By some measures, Maryland is the wealthiest state in America, home to a diverse, highly educated workforce and federal government that put us on the cutting edge of bioscience and cybersecurity, two high-tech fields with great potential.

We have a lot going for us, but there are signs that Maryland’s economy is falling behind.

Over the past decade, Maryland’s private sector employment has grown at only about half the rate as the rest of the country, a trend that has gotten worse during the COVID recovery.  While the nation is now within just 1 million jobs (0.7%) of the February 2020 level, Maryland is one of only three states that are still more than 6% lower than their pre-pandemic employment numbers (the others are New York and D.C.). In light of these numbers, it’s no surprise that, according to the latest Goucher College poll, 33% of state residents say their financial situation is worse than a year ago, while only 19% say it’s better.
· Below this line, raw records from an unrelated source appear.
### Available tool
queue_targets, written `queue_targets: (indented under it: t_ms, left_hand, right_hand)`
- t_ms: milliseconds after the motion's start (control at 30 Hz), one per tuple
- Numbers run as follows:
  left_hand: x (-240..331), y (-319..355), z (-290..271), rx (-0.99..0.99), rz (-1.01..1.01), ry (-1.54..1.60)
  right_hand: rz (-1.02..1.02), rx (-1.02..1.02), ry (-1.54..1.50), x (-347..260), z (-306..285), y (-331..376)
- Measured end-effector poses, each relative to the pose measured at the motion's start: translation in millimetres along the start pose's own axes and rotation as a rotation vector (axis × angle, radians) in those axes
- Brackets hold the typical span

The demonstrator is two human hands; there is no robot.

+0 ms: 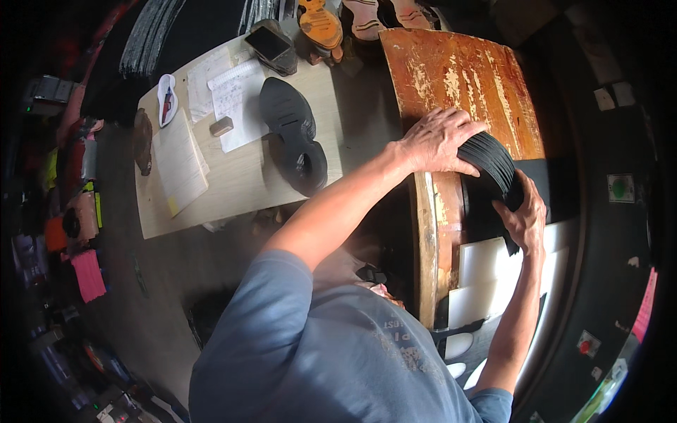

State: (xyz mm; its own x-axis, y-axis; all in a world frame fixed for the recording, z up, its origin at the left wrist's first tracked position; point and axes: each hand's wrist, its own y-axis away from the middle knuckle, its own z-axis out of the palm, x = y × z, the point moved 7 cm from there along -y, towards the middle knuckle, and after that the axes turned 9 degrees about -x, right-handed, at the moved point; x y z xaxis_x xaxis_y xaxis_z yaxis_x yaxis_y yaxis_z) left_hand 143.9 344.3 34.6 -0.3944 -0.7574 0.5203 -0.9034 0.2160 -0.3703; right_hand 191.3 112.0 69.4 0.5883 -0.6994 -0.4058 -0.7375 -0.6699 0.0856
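Left grip: my left hand (441,141) is partly closed, thumb and fingers clasping the upper-left end of a thick, arched black stack of thin sheets (496,158).
Right grip: my right hand (527,215) curls round the lower-right end, thumb towards the inside of the bend.
Black stack: bowed between my hands at the near right of a worn orange-brown wooden surface (462,77); whether it rests there, I cannot tell.
Step in hand: I judge I'm flexing or squaring the layers.
Next move: probably calls for even pressure at both ends, lest sheets slip.
Edges: the wooden surface's left edge passes below my left wrist; flat white panels (483,264) sit beyond the stack's lower tip.
Room leftward: a shadowed stretch, then a pale wooden surface (247,180) bearing a black sole-shaped piece (285,116), well apart from my hands.
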Motion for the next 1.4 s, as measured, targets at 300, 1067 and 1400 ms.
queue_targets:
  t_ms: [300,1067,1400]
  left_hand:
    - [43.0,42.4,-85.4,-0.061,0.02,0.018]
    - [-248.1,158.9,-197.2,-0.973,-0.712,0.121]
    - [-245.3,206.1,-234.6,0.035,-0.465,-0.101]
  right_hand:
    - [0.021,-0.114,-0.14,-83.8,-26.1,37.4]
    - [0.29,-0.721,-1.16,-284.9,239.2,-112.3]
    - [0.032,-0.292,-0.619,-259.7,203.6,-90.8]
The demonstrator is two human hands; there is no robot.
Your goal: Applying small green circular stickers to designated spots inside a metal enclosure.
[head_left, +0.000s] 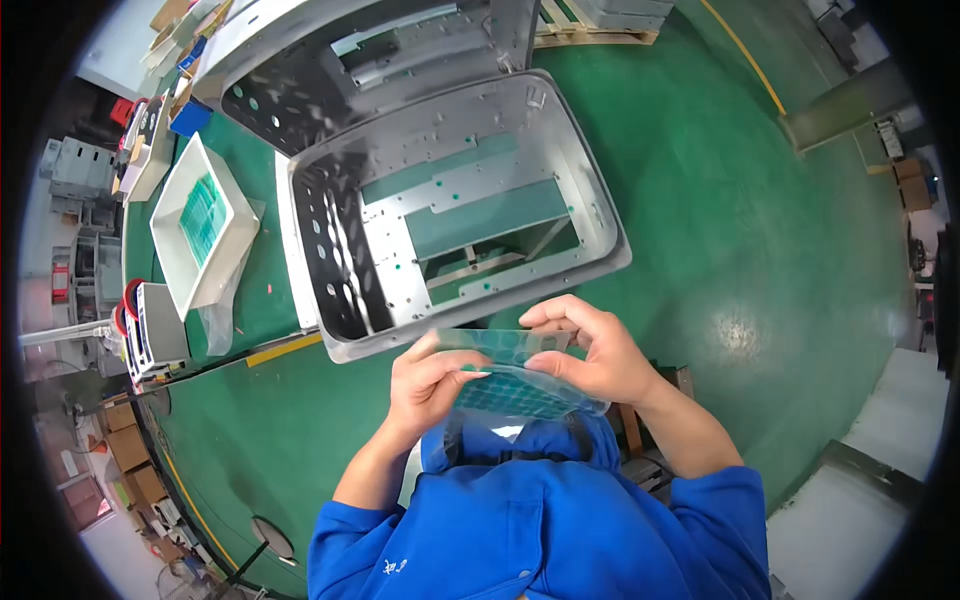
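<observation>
In front of my body I hold a clear plastic sheet (520, 395) with rows of green patches, which look like stickers. My left hand (425, 385) pinches its left side between thumb and fingers. On the right side my right hand (605, 355) grips it, thumb on the near face and fingers curled over the upper edge. The sheet bends a little between the hands. Just beyond it stands a large grey metal housing (610, 255) with its hinged lid (300, 70) raised. Small green dots (455, 197) are scattered over the housing's inside plate.
Left of the housing, a white plastic tray (165, 235) with green sheets inside rests on a green-topped table (262, 290). Small boxed devices (160, 335) line the table's left edge. A wooden pallet (595, 38) lies on the green floor (720, 230) at the back.
</observation>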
One cause of Maryland’s jobs deficit is a lack of business start-ups.  Even as the number of new business establishments nationwide has grown by 7% since before the pandemic, Maryland has lost businesses. On measures of entrepreneurship and small business climate, the state falls below average, and perhaps more troubling as we look to the future: our young adults are leaving the state.  According to the U.S. News 2021 Best States for Business ranking, Maryland was 46thin growth of the 25-29 year old population, meaning that a key part of our population actually shrank.

Like most states, Maryland is enjoying the fruits of a rapid recovery from the COVID economic shock and billions of dollars of federal aid.  The state budget outlook flipped from chronic shortfalls to record surpluses, which the Governor and General Assembly have used to boost reserves, cut taxes, and fund important priorities such as education, child care and crime prevention.
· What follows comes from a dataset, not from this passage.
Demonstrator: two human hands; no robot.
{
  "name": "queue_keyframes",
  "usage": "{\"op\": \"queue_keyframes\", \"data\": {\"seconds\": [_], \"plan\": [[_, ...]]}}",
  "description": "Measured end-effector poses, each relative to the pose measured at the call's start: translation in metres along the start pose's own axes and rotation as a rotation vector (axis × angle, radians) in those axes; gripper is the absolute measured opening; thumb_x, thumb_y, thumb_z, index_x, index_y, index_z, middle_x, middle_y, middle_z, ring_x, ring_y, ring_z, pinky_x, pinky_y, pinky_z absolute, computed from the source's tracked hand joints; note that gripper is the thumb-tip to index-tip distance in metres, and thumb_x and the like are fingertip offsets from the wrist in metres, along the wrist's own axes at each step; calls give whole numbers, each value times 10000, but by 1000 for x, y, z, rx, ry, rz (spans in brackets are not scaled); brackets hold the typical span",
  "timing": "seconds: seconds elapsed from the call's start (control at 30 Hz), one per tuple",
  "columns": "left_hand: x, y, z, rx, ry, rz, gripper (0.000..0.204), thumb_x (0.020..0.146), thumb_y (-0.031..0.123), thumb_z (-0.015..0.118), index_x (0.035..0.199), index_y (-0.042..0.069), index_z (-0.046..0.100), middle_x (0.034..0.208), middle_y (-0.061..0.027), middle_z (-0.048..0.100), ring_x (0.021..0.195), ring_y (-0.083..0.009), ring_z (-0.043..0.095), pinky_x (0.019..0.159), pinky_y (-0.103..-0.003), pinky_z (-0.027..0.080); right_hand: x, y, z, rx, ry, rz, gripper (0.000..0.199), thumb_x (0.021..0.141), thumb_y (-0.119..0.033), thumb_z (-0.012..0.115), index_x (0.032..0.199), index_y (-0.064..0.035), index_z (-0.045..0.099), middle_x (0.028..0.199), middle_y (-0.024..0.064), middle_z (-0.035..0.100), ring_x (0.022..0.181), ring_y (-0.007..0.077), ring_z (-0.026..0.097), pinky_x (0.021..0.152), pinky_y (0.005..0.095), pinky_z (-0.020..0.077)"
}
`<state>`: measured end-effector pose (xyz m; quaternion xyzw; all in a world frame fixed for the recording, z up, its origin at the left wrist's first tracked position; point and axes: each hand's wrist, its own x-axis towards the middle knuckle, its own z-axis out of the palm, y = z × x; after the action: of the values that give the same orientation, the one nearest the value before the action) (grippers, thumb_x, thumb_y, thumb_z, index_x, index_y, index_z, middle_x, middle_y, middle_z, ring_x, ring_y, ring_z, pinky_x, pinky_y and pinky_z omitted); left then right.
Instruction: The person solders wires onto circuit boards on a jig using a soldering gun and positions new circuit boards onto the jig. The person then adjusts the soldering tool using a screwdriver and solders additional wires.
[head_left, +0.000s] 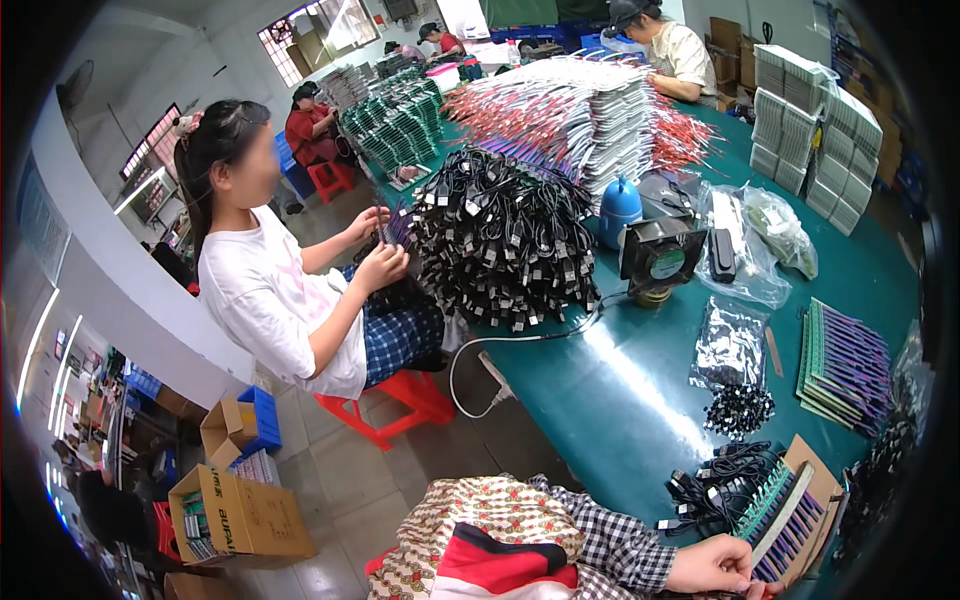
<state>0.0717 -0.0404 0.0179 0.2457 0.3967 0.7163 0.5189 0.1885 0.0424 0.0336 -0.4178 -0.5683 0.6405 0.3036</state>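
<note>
My left hand [715,565] reaches from a checked sleeve at the lower edge and pinches the near end of a row of purple and green cards [790,520]. The cards stand in an open cardboard tray [818,478] on the green table [620,390]. A tangle of black cables with plugs [715,485] lies just beyond my hand, touching the tray's left side. My right hand is out of the picture.
A pile of small black parts [740,408], a clear bag [730,345] and stacked purple cards [845,365] lie further out. A seated person in white [275,290] handles a big heap of black cables [500,240]. A black fan [660,258] and floor cartons [240,510] stand nearby.
</note>
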Motion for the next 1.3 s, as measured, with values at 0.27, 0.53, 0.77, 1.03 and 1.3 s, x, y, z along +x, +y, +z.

The problem is that federal COVID relief funding is temporary and the Department of Legislative Services projects that the state’s budget could be back in the red within five years.  That’s without accounting for a recession, which many economists fear could result from the Federal Reserve’s anti-inflation actions.  For Maryland, the state with the highest concentration of federal jobs, President Biden’s plan to reduce future budget deficits is yet another economic red flag.

While the current governor likes to say that Maryland is open for business, the facts tell a different story. Maryland’seconomy is not fostering enough entrepreneurship, not generating good paying jobs for all who want them, and not keeping our talented young people at home.
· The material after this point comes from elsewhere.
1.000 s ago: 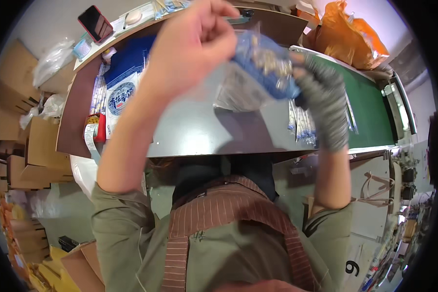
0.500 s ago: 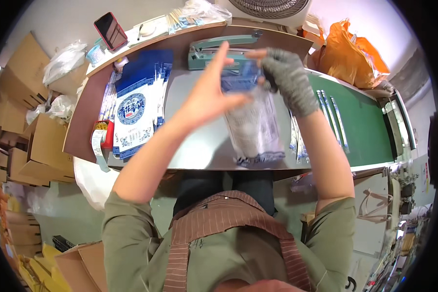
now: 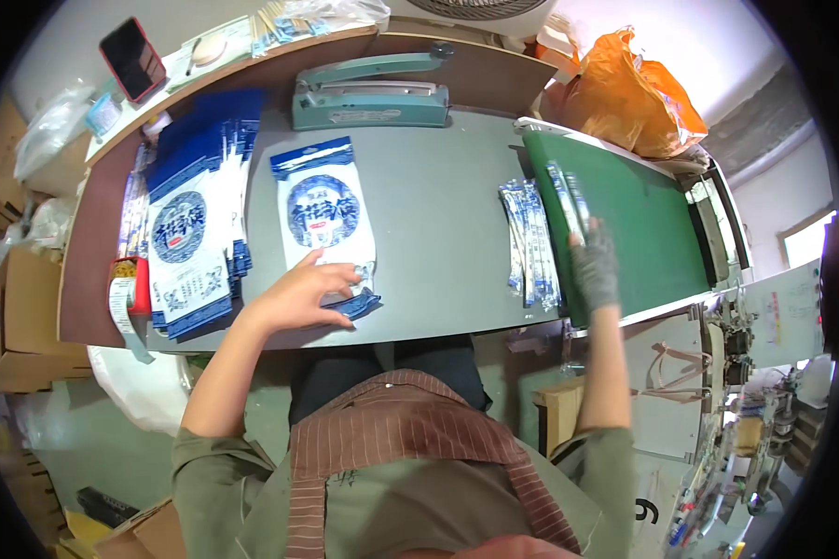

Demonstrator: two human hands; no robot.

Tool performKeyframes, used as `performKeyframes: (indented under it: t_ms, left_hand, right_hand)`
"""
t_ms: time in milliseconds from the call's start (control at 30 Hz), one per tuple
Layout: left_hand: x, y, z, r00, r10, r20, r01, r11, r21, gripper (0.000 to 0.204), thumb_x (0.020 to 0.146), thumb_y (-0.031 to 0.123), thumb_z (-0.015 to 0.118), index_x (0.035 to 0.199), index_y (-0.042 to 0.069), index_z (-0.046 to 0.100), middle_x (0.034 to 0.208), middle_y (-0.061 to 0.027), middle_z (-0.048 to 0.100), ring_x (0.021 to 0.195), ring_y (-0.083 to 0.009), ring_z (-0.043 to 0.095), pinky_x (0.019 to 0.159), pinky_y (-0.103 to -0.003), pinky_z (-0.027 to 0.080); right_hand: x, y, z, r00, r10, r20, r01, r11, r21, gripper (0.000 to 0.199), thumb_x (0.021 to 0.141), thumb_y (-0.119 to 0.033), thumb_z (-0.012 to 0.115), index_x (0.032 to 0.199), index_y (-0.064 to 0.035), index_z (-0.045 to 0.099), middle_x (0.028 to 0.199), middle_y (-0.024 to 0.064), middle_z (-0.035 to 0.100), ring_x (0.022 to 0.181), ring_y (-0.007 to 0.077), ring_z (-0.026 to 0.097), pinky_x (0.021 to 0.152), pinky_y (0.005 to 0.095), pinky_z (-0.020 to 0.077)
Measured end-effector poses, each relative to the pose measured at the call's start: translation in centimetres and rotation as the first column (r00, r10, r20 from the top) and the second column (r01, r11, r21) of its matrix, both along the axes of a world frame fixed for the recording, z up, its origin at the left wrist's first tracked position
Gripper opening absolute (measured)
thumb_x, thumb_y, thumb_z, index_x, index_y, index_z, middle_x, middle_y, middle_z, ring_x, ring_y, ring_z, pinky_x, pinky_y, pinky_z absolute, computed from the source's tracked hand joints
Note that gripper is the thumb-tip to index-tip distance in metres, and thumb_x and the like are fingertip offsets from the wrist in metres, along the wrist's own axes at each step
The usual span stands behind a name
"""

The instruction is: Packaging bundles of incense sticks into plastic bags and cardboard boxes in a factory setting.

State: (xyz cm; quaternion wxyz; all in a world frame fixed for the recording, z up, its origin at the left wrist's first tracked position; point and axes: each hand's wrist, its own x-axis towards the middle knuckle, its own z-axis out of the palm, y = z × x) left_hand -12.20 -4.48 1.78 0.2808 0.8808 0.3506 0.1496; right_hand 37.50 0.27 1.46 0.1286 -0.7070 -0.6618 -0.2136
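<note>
A white and blue printed plastic bag (image 3: 323, 205) lies flat on the grey tabletop (image 3: 429, 214). My bare left hand (image 3: 308, 293) rests on its lower part, fingers spread. Over the near left part of the green belt (image 3: 643, 214), my right hand (image 3: 595, 270) wears a grey fingerless glove and is blurred by motion. Its fingertips reach the near ends of slim white and blue wrapped sticks (image 3: 567, 196); whether they grip them does not show. Just left of the belt lies a bunch of similar wrapped sticks (image 3: 529, 244).
At the left lies a stack of matching bags (image 3: 188, 233), beside a red tape dispenser (image 3: 132, 284). A green bench heat sealer (image 3: 371, 98) stands at the back. Behind the belt sits an orange plastic bag (image 3: 636, 98). A phone (image 3: 132, 61) leans on the rear shelf.
The bag, held up between my hands before, now lies on the table at the left. My right hand has swung right and down to the sticks on the belt. The view has shifted right.
</note>
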Motion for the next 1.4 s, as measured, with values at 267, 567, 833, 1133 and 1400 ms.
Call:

Tom Perez won’t just open the door for business, he will proactively support small businesses and start-ups by making more growth capital available to entrepreneurs, holding banks accountable for local lending obligations, and fostering community-based lenders.  He will expand opportunity for minority businesses to participate in state contracts, an area where the current governor has fallen far short of inclusive purchasing goals.  Maryland can also be a leader in the development of a “green economy” that addresses climate change by promoting alternative energy sources like offshore wind, establishing a network of electric vehicle charging stations and investing in more efficient public transportation.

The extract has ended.